▸ REQUIRED ACTION
In how many lines of the listing below does the word "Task" occur? Say only the number.

▸ DATA SUPPLIED

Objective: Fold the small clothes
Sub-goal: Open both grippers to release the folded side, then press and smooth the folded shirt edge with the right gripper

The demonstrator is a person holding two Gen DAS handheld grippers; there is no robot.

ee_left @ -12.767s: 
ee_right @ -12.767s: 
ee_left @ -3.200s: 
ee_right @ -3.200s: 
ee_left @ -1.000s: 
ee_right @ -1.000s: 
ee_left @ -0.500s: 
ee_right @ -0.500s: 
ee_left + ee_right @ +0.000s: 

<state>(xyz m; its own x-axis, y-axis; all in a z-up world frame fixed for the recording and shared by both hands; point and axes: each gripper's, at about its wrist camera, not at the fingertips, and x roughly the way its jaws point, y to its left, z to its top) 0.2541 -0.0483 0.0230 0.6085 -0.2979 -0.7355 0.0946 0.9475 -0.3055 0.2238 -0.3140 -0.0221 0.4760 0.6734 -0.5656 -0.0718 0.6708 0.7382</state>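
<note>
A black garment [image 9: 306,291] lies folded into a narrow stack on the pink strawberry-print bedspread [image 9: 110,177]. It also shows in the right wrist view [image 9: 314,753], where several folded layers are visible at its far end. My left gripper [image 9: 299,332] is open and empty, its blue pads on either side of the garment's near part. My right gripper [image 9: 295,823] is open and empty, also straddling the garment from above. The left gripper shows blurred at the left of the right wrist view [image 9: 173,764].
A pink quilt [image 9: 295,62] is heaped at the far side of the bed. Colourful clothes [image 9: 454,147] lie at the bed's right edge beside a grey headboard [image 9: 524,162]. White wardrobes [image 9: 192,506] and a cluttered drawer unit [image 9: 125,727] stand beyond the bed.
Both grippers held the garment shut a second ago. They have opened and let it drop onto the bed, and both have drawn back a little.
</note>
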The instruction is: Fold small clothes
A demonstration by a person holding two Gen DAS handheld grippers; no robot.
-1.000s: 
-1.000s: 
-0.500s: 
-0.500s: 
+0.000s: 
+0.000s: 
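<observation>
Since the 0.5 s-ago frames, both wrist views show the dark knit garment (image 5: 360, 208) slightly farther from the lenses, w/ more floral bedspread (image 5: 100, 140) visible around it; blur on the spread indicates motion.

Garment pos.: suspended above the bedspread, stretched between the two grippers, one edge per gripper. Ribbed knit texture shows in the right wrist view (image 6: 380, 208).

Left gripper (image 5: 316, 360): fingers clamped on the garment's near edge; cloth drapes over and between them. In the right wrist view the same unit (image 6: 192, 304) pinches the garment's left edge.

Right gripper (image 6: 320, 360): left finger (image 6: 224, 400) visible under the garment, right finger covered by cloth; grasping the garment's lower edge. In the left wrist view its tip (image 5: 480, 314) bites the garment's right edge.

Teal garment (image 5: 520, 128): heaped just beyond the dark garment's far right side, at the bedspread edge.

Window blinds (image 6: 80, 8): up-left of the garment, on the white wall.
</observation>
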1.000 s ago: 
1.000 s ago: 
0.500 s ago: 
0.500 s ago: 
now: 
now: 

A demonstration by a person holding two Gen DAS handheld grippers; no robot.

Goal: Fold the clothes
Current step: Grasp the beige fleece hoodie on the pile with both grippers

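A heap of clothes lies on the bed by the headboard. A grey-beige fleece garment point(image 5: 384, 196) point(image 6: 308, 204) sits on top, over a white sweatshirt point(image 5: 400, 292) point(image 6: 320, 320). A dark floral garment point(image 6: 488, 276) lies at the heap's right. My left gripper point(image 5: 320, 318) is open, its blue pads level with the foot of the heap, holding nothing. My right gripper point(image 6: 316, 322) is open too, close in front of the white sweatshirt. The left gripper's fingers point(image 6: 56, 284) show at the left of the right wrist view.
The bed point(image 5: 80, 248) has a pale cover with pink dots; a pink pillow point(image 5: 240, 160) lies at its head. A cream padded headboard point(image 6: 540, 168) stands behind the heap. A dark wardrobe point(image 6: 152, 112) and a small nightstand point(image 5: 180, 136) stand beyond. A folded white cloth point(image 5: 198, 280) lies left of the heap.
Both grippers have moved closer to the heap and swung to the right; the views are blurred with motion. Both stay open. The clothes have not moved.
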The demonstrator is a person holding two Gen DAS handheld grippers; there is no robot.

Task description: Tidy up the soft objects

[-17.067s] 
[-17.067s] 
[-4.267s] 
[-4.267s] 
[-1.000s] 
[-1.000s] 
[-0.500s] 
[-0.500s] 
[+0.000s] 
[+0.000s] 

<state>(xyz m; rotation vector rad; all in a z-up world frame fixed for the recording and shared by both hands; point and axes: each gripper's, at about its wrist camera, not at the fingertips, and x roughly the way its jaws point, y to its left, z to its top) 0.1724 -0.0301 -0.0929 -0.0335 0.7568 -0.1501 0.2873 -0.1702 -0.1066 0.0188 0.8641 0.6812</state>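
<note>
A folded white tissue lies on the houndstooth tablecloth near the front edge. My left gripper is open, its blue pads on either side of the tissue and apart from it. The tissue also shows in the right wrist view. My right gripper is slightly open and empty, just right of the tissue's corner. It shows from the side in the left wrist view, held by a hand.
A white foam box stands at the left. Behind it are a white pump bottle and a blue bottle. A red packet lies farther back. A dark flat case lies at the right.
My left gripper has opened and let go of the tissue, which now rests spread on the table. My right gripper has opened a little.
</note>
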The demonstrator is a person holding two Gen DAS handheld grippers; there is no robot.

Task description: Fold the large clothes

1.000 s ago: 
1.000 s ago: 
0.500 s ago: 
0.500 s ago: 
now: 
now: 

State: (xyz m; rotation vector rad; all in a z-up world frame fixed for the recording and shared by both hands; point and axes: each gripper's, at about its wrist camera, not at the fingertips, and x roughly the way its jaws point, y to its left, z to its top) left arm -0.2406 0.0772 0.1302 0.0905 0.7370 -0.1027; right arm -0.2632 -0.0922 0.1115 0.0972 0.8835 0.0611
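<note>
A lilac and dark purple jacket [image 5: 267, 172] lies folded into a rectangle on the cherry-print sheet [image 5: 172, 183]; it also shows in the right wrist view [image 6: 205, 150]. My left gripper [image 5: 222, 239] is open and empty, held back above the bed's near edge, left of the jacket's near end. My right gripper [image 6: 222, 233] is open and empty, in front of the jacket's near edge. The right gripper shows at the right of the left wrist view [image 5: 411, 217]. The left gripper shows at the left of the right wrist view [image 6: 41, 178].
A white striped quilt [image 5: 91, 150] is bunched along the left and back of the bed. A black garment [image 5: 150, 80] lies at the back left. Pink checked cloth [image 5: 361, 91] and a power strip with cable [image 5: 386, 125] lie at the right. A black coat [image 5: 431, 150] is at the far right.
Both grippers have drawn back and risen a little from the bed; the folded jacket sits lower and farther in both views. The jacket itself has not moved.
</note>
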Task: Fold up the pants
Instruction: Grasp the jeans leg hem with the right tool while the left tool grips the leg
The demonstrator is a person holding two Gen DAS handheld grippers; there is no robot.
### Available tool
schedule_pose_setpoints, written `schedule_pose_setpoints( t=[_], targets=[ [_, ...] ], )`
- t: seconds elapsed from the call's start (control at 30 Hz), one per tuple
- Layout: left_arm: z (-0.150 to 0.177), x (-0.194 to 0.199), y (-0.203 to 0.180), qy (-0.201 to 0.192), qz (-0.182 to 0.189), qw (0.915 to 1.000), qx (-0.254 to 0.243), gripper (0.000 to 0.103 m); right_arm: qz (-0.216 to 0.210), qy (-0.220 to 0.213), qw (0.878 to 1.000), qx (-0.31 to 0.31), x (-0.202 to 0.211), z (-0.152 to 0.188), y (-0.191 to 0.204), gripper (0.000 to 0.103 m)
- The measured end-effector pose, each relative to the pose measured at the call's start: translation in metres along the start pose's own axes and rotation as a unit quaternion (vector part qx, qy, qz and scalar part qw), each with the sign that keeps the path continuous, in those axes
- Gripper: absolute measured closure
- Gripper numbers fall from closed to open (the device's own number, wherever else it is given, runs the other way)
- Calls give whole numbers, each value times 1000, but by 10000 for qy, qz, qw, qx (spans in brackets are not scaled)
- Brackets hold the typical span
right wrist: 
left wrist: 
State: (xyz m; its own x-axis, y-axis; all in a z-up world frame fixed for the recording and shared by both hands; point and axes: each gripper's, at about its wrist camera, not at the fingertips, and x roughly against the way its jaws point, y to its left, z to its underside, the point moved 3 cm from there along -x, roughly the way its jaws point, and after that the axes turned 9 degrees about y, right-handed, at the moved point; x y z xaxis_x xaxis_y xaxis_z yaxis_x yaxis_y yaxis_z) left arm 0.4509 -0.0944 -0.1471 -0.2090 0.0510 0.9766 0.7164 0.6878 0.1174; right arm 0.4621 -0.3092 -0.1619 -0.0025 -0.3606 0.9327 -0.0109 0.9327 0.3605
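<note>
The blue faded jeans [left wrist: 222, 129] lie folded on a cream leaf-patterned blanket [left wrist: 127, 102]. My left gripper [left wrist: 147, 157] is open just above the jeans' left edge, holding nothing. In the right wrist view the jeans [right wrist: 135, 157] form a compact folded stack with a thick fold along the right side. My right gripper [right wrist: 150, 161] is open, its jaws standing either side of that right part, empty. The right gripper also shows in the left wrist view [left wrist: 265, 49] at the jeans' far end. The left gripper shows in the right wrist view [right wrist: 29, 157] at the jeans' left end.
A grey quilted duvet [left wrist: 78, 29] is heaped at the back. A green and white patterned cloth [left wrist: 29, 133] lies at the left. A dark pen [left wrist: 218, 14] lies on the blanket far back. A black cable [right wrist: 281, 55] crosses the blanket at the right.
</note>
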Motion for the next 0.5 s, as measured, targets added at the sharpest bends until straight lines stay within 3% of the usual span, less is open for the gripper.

▸ RESPONSE BELOW
3